> **WORK ITEM**: Every line in the following data that has "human" counts toward the total; state that total alone.

(Stored records)
........

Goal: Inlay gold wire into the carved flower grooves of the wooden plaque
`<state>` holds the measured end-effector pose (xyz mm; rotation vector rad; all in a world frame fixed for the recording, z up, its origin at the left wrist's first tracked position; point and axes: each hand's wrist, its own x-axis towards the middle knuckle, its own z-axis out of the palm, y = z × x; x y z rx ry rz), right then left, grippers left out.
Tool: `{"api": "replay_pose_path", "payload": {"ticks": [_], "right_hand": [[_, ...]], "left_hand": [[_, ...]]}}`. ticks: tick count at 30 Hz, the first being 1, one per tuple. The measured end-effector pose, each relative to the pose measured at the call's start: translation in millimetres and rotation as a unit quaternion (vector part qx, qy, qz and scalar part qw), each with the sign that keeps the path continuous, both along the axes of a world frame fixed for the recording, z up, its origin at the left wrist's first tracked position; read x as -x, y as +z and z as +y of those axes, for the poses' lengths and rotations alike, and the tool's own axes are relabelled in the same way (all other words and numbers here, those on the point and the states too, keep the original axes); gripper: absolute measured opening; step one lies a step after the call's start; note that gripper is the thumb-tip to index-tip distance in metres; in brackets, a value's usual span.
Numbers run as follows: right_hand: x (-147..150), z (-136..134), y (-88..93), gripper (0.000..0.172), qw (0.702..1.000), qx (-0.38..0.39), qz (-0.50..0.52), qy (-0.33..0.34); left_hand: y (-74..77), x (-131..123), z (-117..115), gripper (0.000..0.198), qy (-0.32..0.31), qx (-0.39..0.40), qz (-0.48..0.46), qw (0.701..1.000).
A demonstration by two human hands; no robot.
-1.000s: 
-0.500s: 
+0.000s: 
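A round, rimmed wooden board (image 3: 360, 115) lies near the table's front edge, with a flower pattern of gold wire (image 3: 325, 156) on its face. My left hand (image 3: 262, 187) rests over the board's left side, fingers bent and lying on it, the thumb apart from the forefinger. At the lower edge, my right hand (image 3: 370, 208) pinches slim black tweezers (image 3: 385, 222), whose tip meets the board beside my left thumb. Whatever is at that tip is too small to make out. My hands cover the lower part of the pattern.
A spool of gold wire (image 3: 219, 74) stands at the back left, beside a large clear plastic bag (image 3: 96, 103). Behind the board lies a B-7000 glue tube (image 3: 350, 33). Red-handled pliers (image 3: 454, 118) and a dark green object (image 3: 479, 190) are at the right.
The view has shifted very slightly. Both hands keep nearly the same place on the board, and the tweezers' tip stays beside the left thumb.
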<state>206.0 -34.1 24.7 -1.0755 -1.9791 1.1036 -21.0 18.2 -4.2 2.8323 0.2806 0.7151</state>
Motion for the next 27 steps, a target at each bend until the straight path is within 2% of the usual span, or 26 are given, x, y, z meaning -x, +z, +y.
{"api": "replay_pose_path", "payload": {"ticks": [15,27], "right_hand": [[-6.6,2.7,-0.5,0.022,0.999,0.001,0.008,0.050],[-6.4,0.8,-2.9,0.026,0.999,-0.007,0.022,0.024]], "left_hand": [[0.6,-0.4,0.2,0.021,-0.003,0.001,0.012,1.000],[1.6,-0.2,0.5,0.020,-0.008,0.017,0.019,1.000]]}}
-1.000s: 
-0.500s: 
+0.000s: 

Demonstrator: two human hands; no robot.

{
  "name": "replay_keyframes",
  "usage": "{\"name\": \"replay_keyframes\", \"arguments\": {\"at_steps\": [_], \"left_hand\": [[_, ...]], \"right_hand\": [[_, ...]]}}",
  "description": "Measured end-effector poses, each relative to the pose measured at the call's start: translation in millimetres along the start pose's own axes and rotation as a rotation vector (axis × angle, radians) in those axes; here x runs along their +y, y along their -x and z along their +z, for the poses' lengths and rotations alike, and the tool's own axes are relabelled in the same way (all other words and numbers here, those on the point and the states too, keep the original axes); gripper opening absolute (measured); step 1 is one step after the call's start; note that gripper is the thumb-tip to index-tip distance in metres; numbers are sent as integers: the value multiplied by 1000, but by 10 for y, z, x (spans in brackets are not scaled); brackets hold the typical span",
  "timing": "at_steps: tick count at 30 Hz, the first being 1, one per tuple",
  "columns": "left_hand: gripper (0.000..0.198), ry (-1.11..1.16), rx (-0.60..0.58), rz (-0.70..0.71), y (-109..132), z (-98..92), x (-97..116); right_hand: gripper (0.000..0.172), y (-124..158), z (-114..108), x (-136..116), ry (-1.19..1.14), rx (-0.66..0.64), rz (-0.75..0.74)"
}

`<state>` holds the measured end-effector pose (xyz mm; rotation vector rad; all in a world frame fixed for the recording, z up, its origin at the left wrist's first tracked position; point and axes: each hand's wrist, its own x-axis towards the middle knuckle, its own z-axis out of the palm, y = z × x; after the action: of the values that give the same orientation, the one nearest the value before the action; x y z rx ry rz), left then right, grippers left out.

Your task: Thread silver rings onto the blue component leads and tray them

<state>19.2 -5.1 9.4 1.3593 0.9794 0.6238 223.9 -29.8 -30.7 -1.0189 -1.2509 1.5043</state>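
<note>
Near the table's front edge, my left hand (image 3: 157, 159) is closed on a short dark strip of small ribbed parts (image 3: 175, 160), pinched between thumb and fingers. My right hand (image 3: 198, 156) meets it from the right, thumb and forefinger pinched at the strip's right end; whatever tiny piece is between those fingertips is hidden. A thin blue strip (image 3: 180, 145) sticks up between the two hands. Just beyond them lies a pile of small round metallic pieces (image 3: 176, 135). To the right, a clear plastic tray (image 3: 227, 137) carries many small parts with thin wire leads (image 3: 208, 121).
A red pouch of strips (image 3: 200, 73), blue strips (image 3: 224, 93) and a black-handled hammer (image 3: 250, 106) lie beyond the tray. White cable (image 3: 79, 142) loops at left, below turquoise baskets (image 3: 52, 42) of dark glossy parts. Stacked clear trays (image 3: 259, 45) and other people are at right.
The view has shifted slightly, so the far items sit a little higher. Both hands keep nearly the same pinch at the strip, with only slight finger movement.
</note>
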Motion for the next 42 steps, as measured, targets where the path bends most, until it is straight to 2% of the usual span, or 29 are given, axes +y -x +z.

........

> **FINAL ANSWER**: 2